▶ _Aim of the task_
Your task is to write out the entire listing exactly, omitting its pictures.

▶ _Source data_
——
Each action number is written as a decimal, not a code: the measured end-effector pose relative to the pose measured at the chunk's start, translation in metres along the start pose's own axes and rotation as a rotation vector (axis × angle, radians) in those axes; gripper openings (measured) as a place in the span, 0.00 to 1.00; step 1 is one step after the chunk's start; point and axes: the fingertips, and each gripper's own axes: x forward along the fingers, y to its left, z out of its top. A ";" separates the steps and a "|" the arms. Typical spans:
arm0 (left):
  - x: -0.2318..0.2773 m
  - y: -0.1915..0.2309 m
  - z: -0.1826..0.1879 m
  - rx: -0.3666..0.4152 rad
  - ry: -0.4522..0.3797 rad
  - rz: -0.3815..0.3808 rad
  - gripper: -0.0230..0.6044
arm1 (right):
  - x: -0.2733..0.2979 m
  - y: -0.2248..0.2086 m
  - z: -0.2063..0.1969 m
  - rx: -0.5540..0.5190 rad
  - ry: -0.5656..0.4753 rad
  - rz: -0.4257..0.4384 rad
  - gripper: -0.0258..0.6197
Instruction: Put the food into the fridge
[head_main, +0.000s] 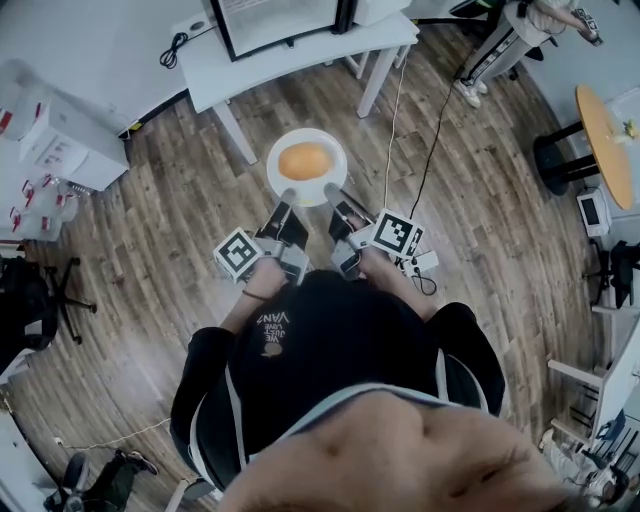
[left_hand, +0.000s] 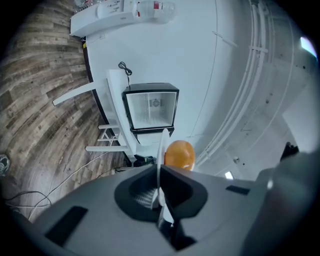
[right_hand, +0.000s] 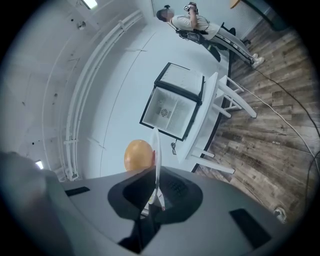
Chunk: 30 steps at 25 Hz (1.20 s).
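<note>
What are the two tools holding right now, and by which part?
Both hold the white plate carrying a round orange food. The left tool clamps its near rim on the left, the right tool its near rim on the right.

A person is holding both arms out ahead of the chest, elbows bent, with the left tongs (head_main: 287, 196) and right tongs (head_main: 331, 190) pointing forward side by side, each pair pinching tight on the near rim of a plate (head_main: 282, 148).
</note>
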 end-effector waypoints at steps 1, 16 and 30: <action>-0.001 0.001 0.004 0.004 0.006 0.002 0.07 | 0.003 0.001 -0.001 0.001 -0.003 0.001 0.08; 0.030 0.001 0.030 -0.015 0.052 -0.022 0.07 | 0.033 0.002 0.021 -0.022 -0.034 -0.013 0.08; 0.077 0.014 0.052 -0.020 0.013 0.012 0.07 | 0.068 -0.018 0.062 -0.011 0.012 -0.014 0.08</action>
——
▶ _Answer box_
Each action number is written as a decimal, not a code: the measured end-effector pose relative to the pose measured at the chunk's start, translation in metres along the start pose's own axes and rotation as a rotation vector (axis × angle, radians) in those axes; gripper openings (measured) as a place in the span, 0.00 to 1.00; step 1 is one step after the chunk's start; point and axes: the fingertips, and each gripper's own axes: x forward along the fingers, y to its left, z out of its top. A ";" separates the steps and a "|" the arms. Typical spans:
arm0 (left):
  - x: -0.2318..0.2773 m
  - y: -0.1915..0.2309 m
  - z: -0.1826..0.1879 m
  - rx: -0.3666..0.4152 rad
  - ry: -0.4522..0.3797 rad
  - rz: -0.3815..0.3808 rad
  - gripper: -0.0230..0.6044
arm1 (right):
  - x: -0.2733..0.2979 m
  - y: -0.2248..0.2086 m
  - z: -0.2063..0.1969 m
  - rx: -0.5540..0.5190 rad
  - ry: -0.5656..0.4753 rad
  - rz: -0.4257..0.4384 rad
  - gripper: -0.0258..0.6197
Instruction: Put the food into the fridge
[head_main, +0.000s] 
[left_hand, +0.000s] 
[right_hand, +0.000s] 
Chunk: 30 steps at 25 Hz (1.20 s).
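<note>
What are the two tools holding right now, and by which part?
Both hold the white plate carrying a round orange food. The left tool clamps its near rim on the left, the right tool its near rim on the right.

A person is holding both arms out ahead of the chest, elbows bent, with the left tongs (head_main: 287, 196) and right tongs (head_main: 331, 190) pointing forward side by side, each pair pinching tight on the near rim of a plate (head_main: 282, 148).
</note>
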 end-effector waypoints at steps 1, 16 and 30: <action>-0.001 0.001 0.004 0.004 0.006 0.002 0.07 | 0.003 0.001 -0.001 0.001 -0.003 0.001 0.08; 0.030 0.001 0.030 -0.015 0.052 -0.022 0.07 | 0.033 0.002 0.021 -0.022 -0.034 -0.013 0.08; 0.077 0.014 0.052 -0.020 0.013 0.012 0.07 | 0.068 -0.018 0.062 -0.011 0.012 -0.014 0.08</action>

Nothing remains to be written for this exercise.